When application is deployed on Kubernetes, the Kubernetes API will send admission request to Piggy webhooks. The Piggy webhooks will mutate the pods and injecting secrets into containers

 (1)   ┌───────────┐  (2)   ┌───────────┐ (5)   ┌───────────┐ (6)   ┌───────────┐
 ───▶  │           │  ───▶  │ Mutating  │ ───▶  │  Object   │ ───▶  │           │
───────│Create Pod │────────│ Admission │───────│Validation │───────│ Persisted │
       │           │        │           │       │           │       │           │
       └───────────┘        └───────────┘       └───────────┘       └───────────┘
                                  │
                                «tls»
                                  │▲
                                 │││(4)
                              (3)│││
                                 ▼│
                            ┌───────────┐
                            │   Piggy   │
                            │ Webhooks  │
                            │           │
                            └───────────┘

See how it works

Choose the Secret Version

You can specify the unique identifier of the version of the secret to retrieve. If you don’t specify the piggy returns the AWSCURRENT version. To specify the secret version, annotate the pods with piggysec.com/aws-secret-version where the value is the unique identifier of the version.

Documentation

SSM Parameter Store

Piggy also supports SSM Parameter Store. To retrieve secrets from Parameter Store, simply add the annotation piggysec.com/aws-ssm-parameter-path. Piggy automatically detects this annotation and pulls the secrets from Parameter Store instead of Secrets Manager.

Note: It only supports GetParameterByPath. Referencing AWS Secrets Manager secrets from Parameter Store parameters is not yet supported.

Annotations

Parameter path

Parameter Store parameters are referenced in a hierarchy. The piggysec.com/aws-ssm-parameter-path annotation refers to the parameter path, and the name will be the last element of the path. For example:

ssm_parameter_store

The annotation is

piggysec.com/aws-ssm-parameter-path: /demo/sample/test

And the environment variable are

- name: TEST_ENV
  value: piggy:TEST_ENV
- name: TEST_LIST
  value: piggy:TEST_LIST
- name: TEST_PLAIN
  value: piggy:TEST_PLAIN

The ssm:GetParametersByPath permission is required for reading from Parameter Store.

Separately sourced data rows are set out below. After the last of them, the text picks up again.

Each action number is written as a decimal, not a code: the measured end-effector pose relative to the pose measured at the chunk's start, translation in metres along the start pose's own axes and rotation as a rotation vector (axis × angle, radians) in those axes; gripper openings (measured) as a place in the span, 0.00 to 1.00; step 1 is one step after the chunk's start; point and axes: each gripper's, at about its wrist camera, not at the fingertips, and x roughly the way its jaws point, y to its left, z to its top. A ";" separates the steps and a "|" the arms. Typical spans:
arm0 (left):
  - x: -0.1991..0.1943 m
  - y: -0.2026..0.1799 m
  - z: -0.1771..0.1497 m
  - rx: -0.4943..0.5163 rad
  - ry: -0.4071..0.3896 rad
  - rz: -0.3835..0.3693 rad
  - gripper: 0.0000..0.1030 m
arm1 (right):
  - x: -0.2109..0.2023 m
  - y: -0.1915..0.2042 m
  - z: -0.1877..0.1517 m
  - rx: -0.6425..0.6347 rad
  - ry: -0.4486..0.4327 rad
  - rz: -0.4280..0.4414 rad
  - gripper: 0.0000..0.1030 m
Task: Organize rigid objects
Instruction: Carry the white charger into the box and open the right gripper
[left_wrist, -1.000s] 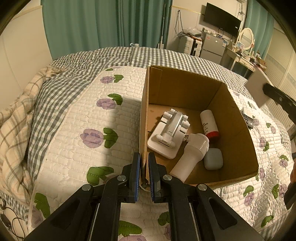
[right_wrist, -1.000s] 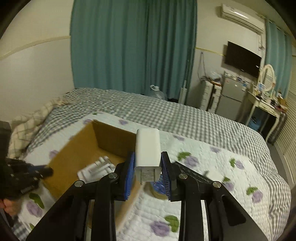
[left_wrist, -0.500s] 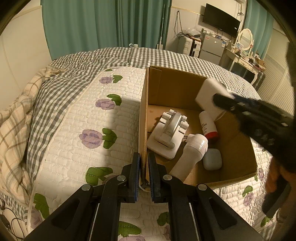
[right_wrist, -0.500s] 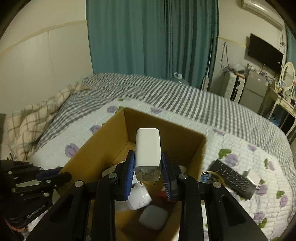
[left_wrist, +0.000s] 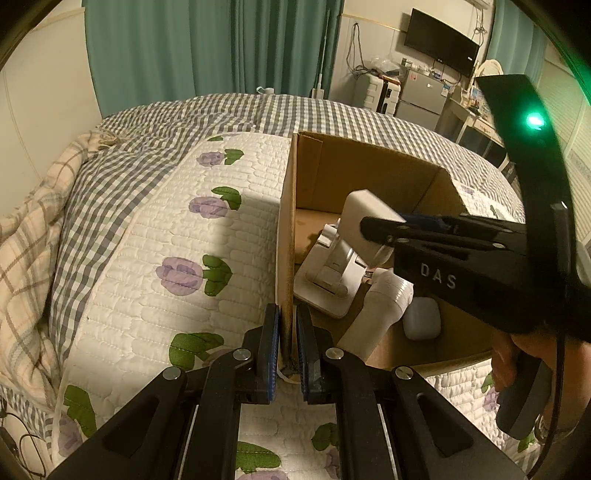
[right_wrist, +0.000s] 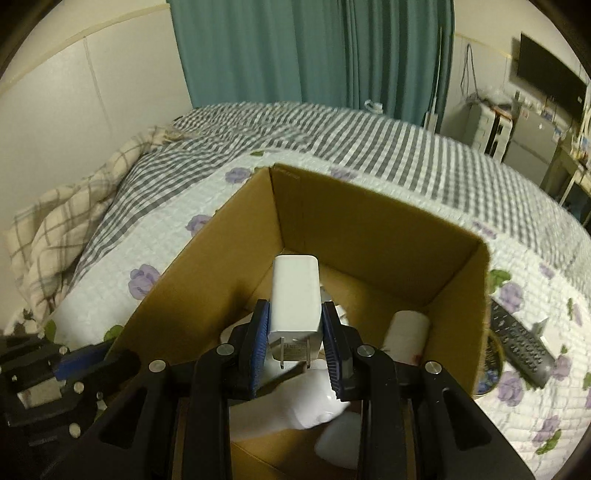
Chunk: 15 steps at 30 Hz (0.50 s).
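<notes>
An open cardboard box (left_wrist: 373, 173) (right_wrist: 373, 236) sits on the quilted bed. My left gripper (left_wrist: 286, 350) is shut on the box's near left wall, one pad on each side. My right gripper (right_wrist: 295, 347) is shut on a white plug-in charger (right_wrist: 295, 295) (left_wrist: 365, 221), prongs pointing back at the camera, held above the inside of the box. Inside lie a white stand (left_wrist: 332, 269), a white bottle (left_wrist: 373, 317), a white earbud case (left_wrist: 421, 323) and a white tube with a red end (right_wrist: 406, 336).
A black remote (right_wrist: 521, 343) lies on the quilt right of the box, beside a round dark tin (right_wrist: 489, 365). A plaid blanket (left_wrist: 26, 236) is bunched at the left. A hand (left_wrist: 524, 354) holds the right gripper's handle. Curtains, a fridge and a TV stand behind.
My right gripper has carried the charger leftward and down, from outside the box's right side to above its inside. The left gripper has kept its hold on the wall.
</notes>
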 end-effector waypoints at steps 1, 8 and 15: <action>0.000 0.000 0.000 0.000 0.000 -0.001 0.08 | 0.003 -0.001 0.000 0.014 0.018 0.014 0.27; 0.001 0.000 0.000 0.002 0.002 -0.011 0.08 | 0.013 -0.013 -0.002 0.064 0.090 0.015 0.27; 0.002 0.000 0.000 0.002 0.003 -0.005 0.08 | -0.008 -0.018 -0.002 0.031 0.038 -0.078 0.59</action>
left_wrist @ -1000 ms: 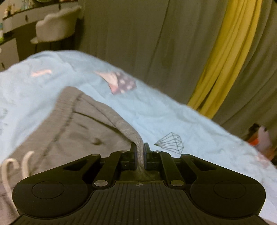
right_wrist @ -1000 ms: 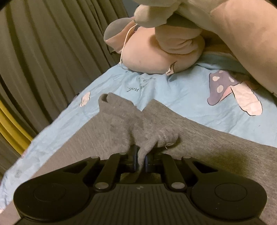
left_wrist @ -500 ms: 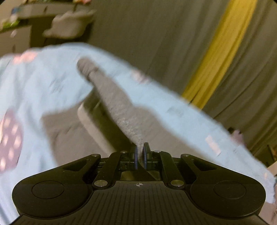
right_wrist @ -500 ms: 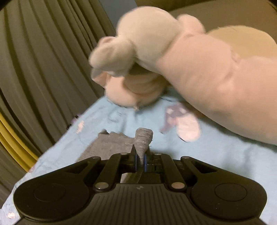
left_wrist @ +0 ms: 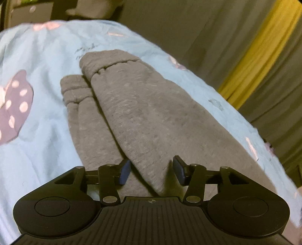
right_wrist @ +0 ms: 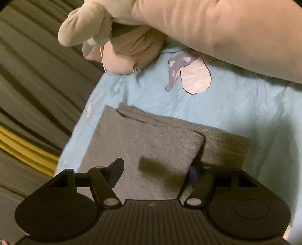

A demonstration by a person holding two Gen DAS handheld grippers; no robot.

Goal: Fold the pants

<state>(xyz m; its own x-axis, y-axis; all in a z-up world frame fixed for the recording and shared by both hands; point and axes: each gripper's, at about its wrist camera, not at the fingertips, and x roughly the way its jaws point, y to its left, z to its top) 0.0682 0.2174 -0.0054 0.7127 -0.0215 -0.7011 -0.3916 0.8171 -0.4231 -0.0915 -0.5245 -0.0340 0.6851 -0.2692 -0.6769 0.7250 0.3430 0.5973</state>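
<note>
Grey sweatpants [left_wrist: 143, 113] lie on a light blue bedsheet [left_wrist: 41, 132], one leg folded over the other, both ribbed cuffs at the far end. My left gripper [left_wrist: 152, 169] is open just above the upper leg's near edge, holding nothing. In the right wrist view the pants [right_wrist: 143, 147] show as a folded grey layer over a lower layer. My right gripper [right_wrist: 156, 171] is open over that folded layer, its right finger partly hidden behind the cloth's edge.
A large pink and beige plush toy [right_wrist: 188, 28] lies on the bed beyond the pants. Grey curtains [right_wrist: 37, 84] with a yellow strip [left_wrist: 260, 50] hang along the bed's side. A chair and furniture [left_wrist: 94, 7] stand far off.
Both grippers were shut on the grey cloth and carried it across. Now both have opened and let go, and the leg lies folded over the other.
</note>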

Example minimum policy for reading values from SSM Parameter Store:

{
  "Version": "2012-10-17",
  "Statement": [
    {
      "Sid": "PiggySSM",
      "Effect": "Allow",
      "Action": ["ssm:GetParametersByPath"],
      "Resource": "*"
    },
    {
      "Sid": "PiggyECRReadOnly",
      "Action": [
        "ecr:BatchCheckLayerAvailability",
        "ecr:BatchGetImage",
        "ecr:DescribeImages",
        "ecr:GetAuthorizationToken",
        "ecr:GetDownloadUrlForLayer"
      ],
      "Effect": "Allow",
      "Resource": "*"
    }
  ]
}

License

Licensed under the Apache License, Version 2.0 (the “License”); you may not use this file except in compliance with the License. You may obtain a copy of the License at

http://www.apache.org/licenses/LICENSE-2.0/

Unless required by applicable law or agreed to in writing, software distributed under the License is distributed on an “AS IS” BASIS, WITHOUT WARRANTIES OR CONDITIONS OF ANY KIND, either express or implied. See the License for the specific language governing permissions and limitations under the License.